These two values are used to calculate the Slope value.
\- Under GeneratingCorrelation_Results, only one PDMatrix txt file exists, as all alignments were compared against the generating tree (Chang.tre). In
RecoveredCorrelation_Results, you will find one PDMatrix for each tree.
Within 02-JTT you will find:
\- 20 further directories corresponding to the 20 branch length scaling factors, each named Chang_JTT_<number>. These contain the simulation alignments in philip format generated under
the JTT model in Hernandez & Ryan 2021 for each branch length scaling factor.
\- Chang.JTT.<number>.TransitionTransversion.Pairwise.txt - This file contains the Dayhoff Group Exchange Frequency (labelled Transition Frequency), the absolute count standard deviation
(Transition StdDev) and the Frequency standard deviation (TransFreqStDev). These were used to originally calculate the DEScore (as seen in the Excel sheet in 4.Other)
\- Chang.JTT.<number>.phy - a phylip alignment used in Hernandez & Ryan 2021 as the seed to generate the alignments under that branch length scaling category.
7. Real Data Studies
This directory contains the results of the real data studies detailed in the main text.

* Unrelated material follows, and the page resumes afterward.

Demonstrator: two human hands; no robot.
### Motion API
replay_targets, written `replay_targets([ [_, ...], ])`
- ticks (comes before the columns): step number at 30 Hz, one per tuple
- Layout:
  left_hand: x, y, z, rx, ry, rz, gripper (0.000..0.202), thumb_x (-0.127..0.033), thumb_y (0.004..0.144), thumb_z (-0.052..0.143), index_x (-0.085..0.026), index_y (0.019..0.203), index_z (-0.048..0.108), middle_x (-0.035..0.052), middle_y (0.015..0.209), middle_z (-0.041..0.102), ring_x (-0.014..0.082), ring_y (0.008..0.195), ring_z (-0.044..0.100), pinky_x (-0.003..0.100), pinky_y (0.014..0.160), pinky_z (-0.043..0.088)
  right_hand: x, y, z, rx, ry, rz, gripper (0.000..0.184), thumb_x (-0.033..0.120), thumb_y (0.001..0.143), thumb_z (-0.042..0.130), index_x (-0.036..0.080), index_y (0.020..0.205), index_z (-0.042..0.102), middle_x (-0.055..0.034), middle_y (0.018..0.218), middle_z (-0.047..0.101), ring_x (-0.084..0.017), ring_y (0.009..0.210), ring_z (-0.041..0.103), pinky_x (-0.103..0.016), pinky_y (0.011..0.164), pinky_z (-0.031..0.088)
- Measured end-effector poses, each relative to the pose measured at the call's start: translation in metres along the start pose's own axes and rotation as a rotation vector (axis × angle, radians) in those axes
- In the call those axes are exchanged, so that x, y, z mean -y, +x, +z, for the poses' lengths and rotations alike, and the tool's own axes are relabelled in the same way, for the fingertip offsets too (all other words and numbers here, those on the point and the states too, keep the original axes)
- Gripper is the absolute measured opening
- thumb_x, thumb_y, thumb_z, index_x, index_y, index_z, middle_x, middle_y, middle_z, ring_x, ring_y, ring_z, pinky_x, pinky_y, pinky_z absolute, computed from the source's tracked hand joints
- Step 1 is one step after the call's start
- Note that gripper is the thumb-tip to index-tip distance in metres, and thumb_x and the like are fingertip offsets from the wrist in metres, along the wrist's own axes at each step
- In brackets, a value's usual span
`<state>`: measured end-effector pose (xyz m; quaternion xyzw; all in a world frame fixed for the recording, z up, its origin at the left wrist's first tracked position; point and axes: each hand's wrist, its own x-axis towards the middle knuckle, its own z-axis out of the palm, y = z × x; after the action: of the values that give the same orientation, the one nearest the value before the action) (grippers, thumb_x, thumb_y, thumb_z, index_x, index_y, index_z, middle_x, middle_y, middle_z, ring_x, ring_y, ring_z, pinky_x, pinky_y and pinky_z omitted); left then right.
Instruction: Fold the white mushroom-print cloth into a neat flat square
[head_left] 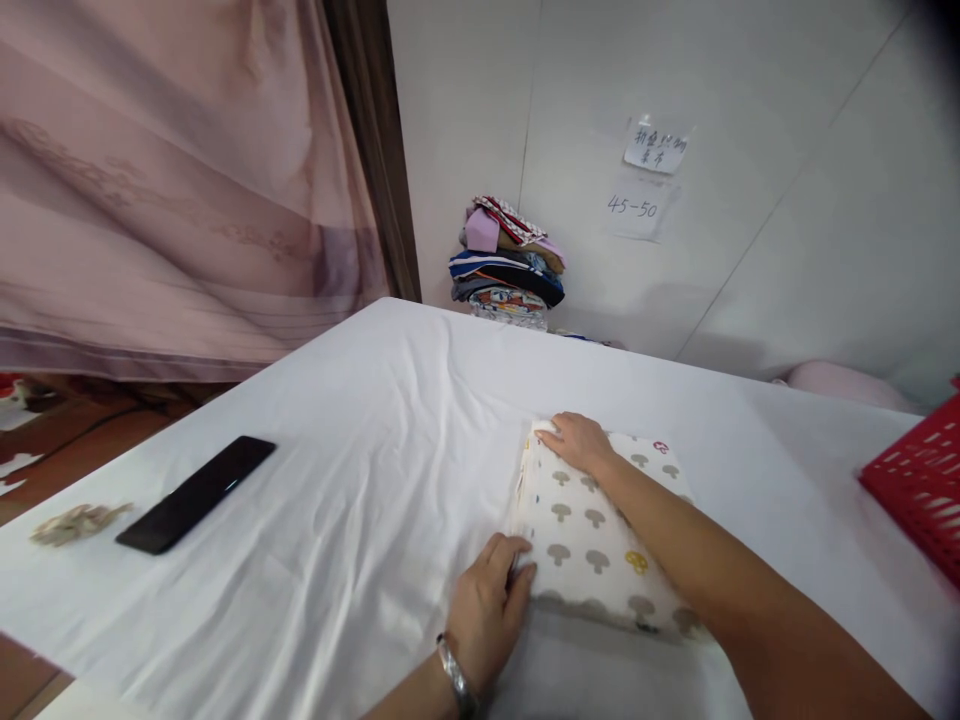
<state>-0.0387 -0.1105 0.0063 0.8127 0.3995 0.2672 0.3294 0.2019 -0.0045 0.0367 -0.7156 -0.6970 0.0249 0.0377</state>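
A folded cream cloth with a mushroom print lies on the white sheet-covered table. My right hand rests flat on the cloth's far left corner, fingers stretched out. My left hand, with a metal bracelet at the wrist, pinches the near left corner of the cloth, fingers curled around its edge.
A black phone and a small beige hair clip lie at the table's left. A stack of folded clothes sits by the far wall. A red plastic basket is at the right edge. Pink curtain hangs at the left.
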Motion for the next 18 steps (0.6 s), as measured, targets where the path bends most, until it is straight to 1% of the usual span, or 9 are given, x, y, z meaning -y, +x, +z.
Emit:
replay_targets([
  [4,0.0,0.001,0.0,-0.017,-0.005,0.014,0.017,-0.021,0.085,0.042,-0.022,0.099,0.052,0.0017,0.083,0.058,0.0131,0.069,0.056,0.025,0.064,0.045,-0.001,0.003,0.003,0.072,0.074,0.011,0.052,0.057,0.088,0.024,0.019,0.088,0.059,-0.0073,0.093,0.06,-0.021,0.09,0.053,-0.028,0.07,0.032],
  [7,0.0,0.0,0.0,-0.036,-0.011,0.041,0.016,-0.021,0.085,0.042,-0.022,0.098,0.052,0.0012,0.082,0.056,0.0127,0.067,0.054,0.025,0.062,0.044,-0.003,0.006,0.001,0.105,0.1,0.02,0.053,0.059,0.087,0.025,0.02,0.089,0.06,-0.0074,0.095,0.061,-0.022,0.091,0.054,-0.027,0.069,0.033],
  [12,0.0,0.001,-0.001,-0.055,-0.024,0.039,0.014,-0.021,0.084,0.045,-0.021,0.095,0.054,0.0005,0.08,0.055,0.0116,0.062,0.053,0.023,0.059,0.043,-0.009,0.012,-0.007,0.18,0.172,0.041,0.054,0.063,0.085,0.027,0.023,0.084,0.062,-0.0027,0.089,0.065,-0.017,0.08,0.058,-0.023,0.062,0.034],
  [15,0.0,0.001,-0.001,-0.058,-0.021,0.046,0.014,-0.02,0.083,0.045,-0.021,0.094,0.054,0.0006,0.079,0.055,0.0114,0.061,0.052,0.023,0.059,0.043,-0.008,0.014,-0.005,0.165,0.168,0.094,0.057,0.062,0.086,0.023,0.022,0.085,0.062,-0.0032,0.084,0.066,-0.017,0.074,0.058,-0.024,0.061,0.034],
  [18,0.001,0.001,0.0,-0.057,-0.02,0.052,0.014,-0.02,0.084,0.046,-0.021,0.095,0.054,0.0005,0.079,0.056,0.0115,0.063,0.053,0.023,0.06,0.043,-0.003,0.012,0.001,0.107,0.125,0.142,0.058,0.061,0.087,0.021,0.02,0.085,0.062,-0.0069,0.084,0.065,-0.019,0.078,0.057,-0.026,0.064,0.033],
])
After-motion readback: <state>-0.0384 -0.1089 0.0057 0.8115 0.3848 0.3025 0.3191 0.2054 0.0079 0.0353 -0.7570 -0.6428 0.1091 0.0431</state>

Inside this directory you will find two further directories: Multiple Gene Datasets and Single Gene Datasets
Multiple Gene Datasets contains the results of the twenty-one "Multiple Gene" studies re-analysed by the DE-Score inside each directory (Misof et al. 2014, Fernández et al. 2016, Fernández et al. 2017, Irisarri et al 2017, Kocot et al 2017, Peters et al. 2017, Fernandez et al 2018, Hughes et al 2018, Johnson et al. 2018, Sharma et al. 2018, Shen, Jin et al 2018, Shen, Opulente et al. 2018, Benavides et al. 2019, Evangelista et al 2019, Kawahara et al. 2019, Simon et al. 2019, Steenwyk et al 2019, Milla et al 2020, Mongiardo, Koch & Thompson 2021, Wibberg et al 2021, Herranz et al 2022). Each of these directories contains:
\<Dataset Name>.DEScore.fastaSummary.txt - a file containing a list of the DE-Scores of individual gene alignments
\<Dataset Name>.nRCFV.fastaSummary.txt - a file containing a list of the nRCFVs of individual gene alignments
CompleteDataset - a directory containing the complete alignment and its corresponding DE-Score and nRCFV outputs
IndividualGenes - a directory containing individual gene alignments and their corresponding DE-Score and nRCFV outputs
TopSextile - a directory containing the alignment derived by selecting the top sextile of genes as determined by the DE-Score, and its corresponding DE-Score and nRCFV outputs
Single Gene Datasets contains the results of the six "Single Gene" studies re-analysed by the DE-Score inside each directory (Fleming et al 2021, Giaccomelli et al 2025, Novotna-Floriancicova et al 2023, Vieira & Rozas et al 2011). Each of these directories contains the relevant alignment and its corresponding DE-Score and nRCFV outputs.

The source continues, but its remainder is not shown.